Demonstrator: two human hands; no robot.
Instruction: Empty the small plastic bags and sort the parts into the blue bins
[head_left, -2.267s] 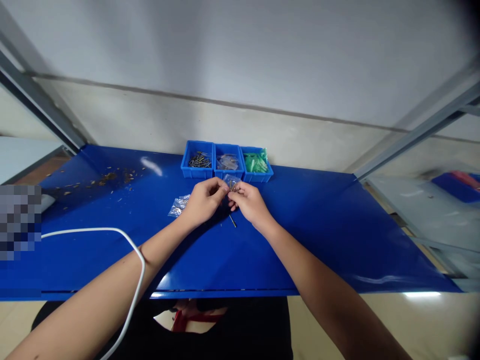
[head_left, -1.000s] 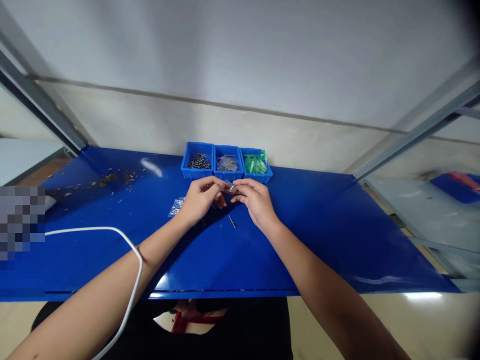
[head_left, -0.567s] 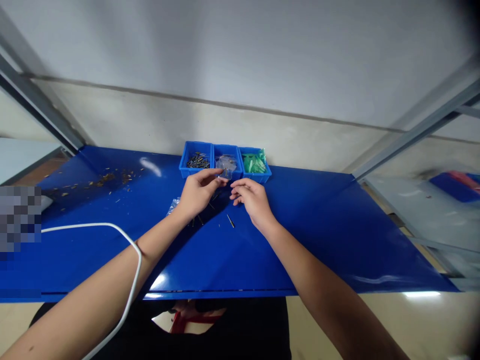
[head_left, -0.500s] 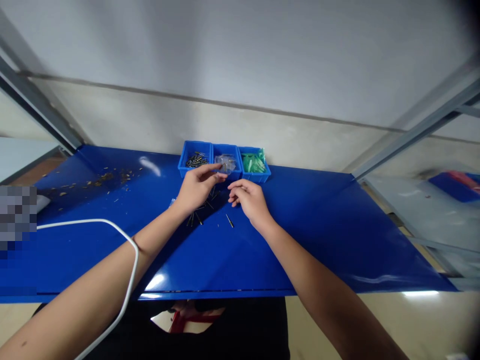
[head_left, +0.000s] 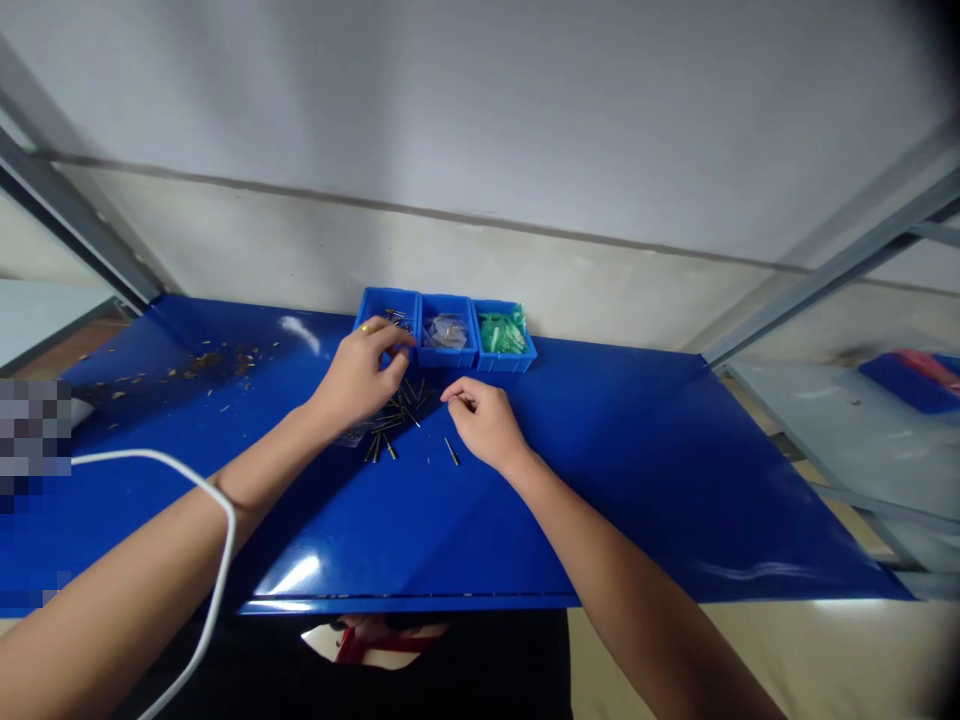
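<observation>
My left hand (head_left: pixel 361 370) is over the front of the left blue bin (head_left: pixel 367 303), which holds several thin dark metal pins. Its thumb and fingers are apart, and I see nothing between them. My right hand (head_left: pixel 486 422) hovers above the table, fingers curled and pressed together; whatever they hold, if anything, is hidden. Several slim pins with dark and brass-coloured ends (head_left: pixel 388 425) lie loose between the hands. A single pin (head_left: pixel 451 452) rests apart, just left of my right wrist. Clear plastic (head_left: pixel 352 436) shows partly beneath my left wrist.
The middle blue bin (head_left: pixel 448 358) contains small clear pieces, and the right bin (head_left: pixel 507 362) holds green plastic packets. Brown crumbs (head_left: pixel 210 362) are scattered on the left of the blue table (head_left: pixel 637 450). A white cable (head_left: pixel 225 560) crosses my left forearm.
My left hand has moved left, from in front of the middle bin to the left bin. My right hand has lowered slightly toward me, its fingers more tightly curled.
</observation>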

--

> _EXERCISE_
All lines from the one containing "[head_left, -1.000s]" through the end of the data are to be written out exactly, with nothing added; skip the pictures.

> _WRITTEN SOLUTION_
[head_left, -1.000s] 
[head_left, -0.567s] 
[head_left, -0.500s] 
[head_left, +0.000s] 
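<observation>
My left hand (head_left: pixel 361 370) is over the front of the left blue bin (head_left: pixel 367 303), which holds several thin dark metal pins. Its thumb and fingers are apart, and I see nothing between them. My right hand (head_left: pixel 486 422) hovers above the table, fingers curled and pressed together; whatever they hold, if anything, is hidden. Several slim pins with dark and brass-coloured ends (head_left: pixel 388 425) lie loose between the hands. A single pin (head_left: pixel 451 452) rests apart, just left of my right wrist. Clear plastic (head_left: pixel 352 436) shows partly beneath my left wrist.
The middle blue bin (head_left: pixel 448 358) contains small clear pieces, and the right bin (head_left: pixel 507 362) holds green plastic packets. Brown crumbs (head_left: pixel 210 362) are scattered on the left of the blue table (head_left: pixel 637 450). A white cable (head_left: pixel 225 560) crosses my left forearm.
My left hand has moved left, from in front of the middle bin to the left bin. My right hand has lowered slightly toward me, its fingers more tightly curled.
</observation>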

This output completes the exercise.